(Data extract Opens)

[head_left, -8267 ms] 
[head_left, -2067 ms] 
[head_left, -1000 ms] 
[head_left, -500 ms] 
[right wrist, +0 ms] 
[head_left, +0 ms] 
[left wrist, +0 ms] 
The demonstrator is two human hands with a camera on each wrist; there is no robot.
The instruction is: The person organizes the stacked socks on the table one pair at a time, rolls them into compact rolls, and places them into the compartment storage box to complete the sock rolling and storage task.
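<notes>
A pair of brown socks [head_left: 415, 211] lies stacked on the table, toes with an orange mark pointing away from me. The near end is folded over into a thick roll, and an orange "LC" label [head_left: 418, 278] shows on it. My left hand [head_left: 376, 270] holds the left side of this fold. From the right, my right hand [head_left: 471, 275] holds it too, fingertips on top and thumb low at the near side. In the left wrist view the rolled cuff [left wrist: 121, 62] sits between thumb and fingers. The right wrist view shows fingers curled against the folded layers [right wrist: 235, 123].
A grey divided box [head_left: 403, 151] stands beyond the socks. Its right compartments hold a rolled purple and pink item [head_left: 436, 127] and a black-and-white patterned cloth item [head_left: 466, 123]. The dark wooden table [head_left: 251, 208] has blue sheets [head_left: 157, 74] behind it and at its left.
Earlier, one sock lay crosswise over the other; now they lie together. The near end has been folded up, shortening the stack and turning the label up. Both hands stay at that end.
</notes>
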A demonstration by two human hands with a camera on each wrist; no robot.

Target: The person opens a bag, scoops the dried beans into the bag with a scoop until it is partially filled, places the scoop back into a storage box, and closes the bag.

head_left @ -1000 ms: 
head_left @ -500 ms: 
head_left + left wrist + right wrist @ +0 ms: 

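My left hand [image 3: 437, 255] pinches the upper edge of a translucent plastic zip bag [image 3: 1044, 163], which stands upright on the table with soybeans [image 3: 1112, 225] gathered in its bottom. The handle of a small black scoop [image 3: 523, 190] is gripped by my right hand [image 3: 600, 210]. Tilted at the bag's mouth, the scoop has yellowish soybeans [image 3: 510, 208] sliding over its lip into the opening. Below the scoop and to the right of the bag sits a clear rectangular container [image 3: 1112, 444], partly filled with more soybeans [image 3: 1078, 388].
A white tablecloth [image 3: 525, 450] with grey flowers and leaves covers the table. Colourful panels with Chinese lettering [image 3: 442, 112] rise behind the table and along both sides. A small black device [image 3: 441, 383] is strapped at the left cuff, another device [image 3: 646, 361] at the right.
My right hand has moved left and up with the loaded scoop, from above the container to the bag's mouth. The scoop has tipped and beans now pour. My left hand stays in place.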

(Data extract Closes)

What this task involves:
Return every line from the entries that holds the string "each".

Output of the exercise:
The demonstrator is two human hands with a camera on each wrist; there is no robot.
A demonstration by two human hands with a camera on each wrist; no robot.

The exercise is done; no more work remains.